• [Work task]
Find every line of the listing below where "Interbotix" appears, and copy it.

• [Task material]
..........

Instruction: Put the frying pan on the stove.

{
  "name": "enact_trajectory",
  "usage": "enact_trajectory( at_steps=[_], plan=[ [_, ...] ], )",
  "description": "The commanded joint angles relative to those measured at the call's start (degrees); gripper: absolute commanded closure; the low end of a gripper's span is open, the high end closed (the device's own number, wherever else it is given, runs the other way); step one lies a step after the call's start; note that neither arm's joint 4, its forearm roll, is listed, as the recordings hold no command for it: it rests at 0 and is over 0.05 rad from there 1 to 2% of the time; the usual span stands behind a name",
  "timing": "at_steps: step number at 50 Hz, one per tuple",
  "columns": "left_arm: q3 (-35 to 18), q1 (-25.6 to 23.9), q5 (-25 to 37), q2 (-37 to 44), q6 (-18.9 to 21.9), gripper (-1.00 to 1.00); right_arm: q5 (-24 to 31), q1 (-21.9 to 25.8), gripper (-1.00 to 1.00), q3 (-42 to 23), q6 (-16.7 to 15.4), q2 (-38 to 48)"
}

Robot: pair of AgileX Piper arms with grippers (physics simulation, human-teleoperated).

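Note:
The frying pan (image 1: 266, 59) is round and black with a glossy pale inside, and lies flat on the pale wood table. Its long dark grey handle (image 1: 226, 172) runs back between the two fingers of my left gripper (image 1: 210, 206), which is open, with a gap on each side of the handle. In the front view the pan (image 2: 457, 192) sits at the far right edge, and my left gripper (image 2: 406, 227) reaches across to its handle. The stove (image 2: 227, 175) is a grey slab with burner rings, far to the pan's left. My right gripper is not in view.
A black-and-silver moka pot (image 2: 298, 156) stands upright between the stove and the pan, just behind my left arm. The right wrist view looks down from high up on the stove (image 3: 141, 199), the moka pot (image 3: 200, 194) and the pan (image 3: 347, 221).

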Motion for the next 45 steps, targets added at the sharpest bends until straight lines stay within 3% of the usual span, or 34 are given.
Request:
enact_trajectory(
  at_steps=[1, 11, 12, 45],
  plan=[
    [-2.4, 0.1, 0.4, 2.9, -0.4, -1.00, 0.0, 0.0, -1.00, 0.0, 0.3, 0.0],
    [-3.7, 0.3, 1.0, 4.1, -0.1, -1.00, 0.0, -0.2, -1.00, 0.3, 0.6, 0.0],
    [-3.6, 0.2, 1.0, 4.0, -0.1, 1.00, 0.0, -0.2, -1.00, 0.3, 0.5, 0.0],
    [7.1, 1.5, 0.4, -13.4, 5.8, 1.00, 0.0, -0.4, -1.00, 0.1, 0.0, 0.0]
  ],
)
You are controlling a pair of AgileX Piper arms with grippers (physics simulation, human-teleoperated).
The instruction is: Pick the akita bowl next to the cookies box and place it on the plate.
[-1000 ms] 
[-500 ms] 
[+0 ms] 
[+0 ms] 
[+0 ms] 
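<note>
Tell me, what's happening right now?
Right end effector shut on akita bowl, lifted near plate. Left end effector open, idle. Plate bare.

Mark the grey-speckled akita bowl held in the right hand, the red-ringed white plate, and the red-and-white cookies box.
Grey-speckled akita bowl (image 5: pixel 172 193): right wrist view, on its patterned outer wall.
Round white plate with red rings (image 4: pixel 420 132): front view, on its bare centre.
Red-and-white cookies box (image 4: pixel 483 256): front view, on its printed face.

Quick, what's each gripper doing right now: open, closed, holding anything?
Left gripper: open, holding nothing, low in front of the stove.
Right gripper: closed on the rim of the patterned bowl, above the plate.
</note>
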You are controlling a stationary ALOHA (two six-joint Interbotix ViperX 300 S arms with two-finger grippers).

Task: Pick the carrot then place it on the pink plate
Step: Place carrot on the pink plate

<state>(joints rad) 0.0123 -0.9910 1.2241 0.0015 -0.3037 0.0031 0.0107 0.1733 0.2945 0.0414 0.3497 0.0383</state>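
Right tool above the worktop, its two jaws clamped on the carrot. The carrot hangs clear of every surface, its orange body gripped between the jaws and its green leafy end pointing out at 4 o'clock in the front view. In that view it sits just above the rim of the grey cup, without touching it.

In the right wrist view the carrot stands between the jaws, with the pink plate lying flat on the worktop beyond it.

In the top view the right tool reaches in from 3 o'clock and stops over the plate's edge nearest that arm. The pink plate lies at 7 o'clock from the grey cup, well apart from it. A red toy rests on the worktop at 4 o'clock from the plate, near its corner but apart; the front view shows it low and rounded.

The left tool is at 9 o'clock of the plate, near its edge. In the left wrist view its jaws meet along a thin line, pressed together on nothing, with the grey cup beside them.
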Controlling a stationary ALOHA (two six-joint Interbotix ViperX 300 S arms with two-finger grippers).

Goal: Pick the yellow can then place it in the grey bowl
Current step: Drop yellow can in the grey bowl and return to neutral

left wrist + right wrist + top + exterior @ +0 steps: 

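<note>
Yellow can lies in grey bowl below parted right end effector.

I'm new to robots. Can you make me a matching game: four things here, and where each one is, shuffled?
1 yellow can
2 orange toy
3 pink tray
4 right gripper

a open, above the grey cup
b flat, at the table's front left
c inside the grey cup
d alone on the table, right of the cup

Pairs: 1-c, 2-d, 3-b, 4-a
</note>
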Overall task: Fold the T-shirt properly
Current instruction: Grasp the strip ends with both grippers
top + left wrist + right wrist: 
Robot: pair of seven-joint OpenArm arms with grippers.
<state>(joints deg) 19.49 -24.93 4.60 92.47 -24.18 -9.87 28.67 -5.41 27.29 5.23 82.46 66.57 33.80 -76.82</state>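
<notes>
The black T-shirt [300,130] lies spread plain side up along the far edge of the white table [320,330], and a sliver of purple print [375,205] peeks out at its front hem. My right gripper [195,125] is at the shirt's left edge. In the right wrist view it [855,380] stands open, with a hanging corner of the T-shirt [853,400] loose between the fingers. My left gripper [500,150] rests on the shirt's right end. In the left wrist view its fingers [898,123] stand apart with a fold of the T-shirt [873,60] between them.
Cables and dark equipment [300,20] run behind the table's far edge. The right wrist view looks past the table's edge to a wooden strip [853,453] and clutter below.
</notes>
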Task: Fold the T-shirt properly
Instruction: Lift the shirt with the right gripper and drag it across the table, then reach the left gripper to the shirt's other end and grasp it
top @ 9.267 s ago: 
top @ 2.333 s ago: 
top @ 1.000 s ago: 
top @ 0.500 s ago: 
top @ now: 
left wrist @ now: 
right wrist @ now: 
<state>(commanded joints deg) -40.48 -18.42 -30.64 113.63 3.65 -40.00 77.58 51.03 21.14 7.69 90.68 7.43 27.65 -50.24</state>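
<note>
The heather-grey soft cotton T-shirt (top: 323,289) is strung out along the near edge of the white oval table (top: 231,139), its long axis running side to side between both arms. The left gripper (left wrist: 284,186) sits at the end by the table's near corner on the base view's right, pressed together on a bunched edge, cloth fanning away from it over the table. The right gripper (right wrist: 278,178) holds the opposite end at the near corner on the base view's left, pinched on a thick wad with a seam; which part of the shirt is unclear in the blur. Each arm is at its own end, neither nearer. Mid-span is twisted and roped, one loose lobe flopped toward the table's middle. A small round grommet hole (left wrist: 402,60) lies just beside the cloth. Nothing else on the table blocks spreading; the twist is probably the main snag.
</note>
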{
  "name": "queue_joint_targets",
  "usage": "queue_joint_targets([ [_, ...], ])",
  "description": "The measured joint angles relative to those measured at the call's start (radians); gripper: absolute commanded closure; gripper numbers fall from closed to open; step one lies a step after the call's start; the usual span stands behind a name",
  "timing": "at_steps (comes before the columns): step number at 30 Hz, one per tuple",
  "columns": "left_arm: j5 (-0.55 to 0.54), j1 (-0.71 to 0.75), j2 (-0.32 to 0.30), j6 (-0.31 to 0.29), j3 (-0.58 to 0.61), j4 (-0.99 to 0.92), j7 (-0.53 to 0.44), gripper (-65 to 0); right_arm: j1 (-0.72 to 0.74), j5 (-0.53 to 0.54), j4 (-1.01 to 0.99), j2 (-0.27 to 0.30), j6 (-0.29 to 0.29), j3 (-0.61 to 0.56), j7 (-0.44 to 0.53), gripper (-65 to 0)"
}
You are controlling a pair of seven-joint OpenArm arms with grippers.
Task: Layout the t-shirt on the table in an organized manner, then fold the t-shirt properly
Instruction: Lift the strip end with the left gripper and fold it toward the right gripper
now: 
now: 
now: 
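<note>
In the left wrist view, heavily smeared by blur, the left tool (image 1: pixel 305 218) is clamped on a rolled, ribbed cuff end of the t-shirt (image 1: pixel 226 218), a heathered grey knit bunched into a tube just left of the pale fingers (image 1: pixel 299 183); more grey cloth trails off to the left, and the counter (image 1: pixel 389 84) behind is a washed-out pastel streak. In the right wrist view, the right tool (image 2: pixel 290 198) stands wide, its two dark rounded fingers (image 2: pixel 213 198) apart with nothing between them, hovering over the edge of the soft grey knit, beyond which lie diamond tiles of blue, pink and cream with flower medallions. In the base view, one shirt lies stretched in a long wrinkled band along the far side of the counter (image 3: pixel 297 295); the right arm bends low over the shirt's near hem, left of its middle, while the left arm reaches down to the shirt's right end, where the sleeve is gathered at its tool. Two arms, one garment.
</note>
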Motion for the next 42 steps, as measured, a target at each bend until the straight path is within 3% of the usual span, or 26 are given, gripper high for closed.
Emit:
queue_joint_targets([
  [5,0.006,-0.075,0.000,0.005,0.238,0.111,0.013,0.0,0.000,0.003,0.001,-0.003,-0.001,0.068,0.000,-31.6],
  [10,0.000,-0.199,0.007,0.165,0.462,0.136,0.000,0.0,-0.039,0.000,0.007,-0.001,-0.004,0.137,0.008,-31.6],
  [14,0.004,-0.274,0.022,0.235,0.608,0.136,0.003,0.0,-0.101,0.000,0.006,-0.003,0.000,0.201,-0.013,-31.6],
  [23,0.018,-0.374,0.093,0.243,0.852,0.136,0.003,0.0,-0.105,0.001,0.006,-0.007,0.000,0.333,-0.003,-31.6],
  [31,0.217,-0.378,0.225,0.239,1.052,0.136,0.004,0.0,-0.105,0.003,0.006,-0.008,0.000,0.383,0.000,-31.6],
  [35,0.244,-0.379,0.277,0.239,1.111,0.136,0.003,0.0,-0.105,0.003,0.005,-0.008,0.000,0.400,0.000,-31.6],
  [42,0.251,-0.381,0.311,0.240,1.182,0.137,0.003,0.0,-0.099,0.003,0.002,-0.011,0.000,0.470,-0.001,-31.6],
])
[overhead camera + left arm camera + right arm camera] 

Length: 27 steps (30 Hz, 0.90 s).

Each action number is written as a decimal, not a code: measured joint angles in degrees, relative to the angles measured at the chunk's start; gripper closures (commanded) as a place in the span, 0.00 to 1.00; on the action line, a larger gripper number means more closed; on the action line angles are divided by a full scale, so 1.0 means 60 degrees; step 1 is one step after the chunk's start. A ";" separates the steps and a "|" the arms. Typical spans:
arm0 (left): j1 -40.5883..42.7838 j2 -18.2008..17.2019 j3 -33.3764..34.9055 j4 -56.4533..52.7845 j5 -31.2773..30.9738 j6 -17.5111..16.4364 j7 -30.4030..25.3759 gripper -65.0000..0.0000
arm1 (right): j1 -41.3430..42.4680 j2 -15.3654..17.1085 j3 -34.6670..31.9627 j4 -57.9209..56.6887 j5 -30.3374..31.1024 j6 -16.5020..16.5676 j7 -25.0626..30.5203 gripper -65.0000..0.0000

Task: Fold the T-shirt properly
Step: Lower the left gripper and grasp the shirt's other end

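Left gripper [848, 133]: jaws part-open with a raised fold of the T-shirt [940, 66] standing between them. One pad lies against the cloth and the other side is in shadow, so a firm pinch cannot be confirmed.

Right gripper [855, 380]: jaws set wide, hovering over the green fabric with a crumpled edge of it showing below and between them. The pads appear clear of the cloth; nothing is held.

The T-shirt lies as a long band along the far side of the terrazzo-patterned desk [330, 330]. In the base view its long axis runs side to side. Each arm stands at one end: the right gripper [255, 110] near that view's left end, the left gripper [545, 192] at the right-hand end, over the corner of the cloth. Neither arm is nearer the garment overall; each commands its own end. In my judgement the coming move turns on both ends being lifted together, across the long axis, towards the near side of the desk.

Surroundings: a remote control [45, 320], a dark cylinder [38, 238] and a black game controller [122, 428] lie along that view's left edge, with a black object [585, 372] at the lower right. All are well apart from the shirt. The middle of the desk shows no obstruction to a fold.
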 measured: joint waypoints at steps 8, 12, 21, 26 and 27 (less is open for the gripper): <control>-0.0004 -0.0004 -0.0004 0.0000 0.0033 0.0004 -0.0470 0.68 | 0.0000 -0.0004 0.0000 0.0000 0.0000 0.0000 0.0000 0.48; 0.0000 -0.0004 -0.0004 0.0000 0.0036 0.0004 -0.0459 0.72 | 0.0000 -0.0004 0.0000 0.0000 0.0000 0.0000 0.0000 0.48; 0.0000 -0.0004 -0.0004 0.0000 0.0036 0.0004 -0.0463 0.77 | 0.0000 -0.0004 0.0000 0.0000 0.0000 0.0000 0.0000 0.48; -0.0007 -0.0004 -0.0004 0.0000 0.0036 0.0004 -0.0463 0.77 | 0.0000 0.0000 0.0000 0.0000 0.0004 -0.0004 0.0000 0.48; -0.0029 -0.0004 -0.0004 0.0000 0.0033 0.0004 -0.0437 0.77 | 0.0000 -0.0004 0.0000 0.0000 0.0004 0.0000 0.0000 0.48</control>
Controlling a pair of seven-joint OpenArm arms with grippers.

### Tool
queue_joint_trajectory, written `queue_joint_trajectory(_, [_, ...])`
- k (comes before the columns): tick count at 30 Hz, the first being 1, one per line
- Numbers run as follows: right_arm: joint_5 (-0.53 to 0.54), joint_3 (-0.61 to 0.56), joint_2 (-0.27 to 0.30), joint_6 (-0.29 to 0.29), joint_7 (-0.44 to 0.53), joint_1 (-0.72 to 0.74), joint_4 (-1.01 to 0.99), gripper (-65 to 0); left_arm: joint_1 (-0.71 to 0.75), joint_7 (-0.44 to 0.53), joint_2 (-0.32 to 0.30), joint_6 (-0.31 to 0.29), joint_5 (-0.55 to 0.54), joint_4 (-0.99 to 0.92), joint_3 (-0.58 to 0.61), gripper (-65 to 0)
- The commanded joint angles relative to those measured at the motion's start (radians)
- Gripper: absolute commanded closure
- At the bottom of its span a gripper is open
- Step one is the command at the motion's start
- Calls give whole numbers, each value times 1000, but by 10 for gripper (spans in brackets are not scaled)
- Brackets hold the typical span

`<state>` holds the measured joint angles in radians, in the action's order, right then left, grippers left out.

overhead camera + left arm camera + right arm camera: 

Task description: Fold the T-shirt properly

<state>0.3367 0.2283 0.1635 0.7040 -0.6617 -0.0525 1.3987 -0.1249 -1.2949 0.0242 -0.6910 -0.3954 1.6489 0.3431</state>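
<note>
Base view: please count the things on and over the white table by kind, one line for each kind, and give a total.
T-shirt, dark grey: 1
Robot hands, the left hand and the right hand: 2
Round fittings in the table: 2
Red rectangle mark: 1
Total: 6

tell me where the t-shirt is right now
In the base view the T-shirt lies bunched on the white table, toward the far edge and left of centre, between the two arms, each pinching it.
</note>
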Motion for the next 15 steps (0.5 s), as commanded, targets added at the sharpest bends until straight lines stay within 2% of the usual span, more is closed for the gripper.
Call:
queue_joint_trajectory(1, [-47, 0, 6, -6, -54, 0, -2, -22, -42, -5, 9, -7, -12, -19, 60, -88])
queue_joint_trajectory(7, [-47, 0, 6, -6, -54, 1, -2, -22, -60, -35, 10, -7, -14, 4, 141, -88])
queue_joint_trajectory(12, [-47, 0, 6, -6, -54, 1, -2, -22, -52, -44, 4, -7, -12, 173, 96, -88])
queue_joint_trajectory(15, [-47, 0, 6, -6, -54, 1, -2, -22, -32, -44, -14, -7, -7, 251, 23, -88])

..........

• [Exercise answer]
You are controlling a stationary ALOHA (two six-joint Interbotix ViperX 300 S arms with two-finger grippers).
Controlling a stationary ALOHA (two six-joint Interbotix ViperX 300 S arms with two-finger grippers).

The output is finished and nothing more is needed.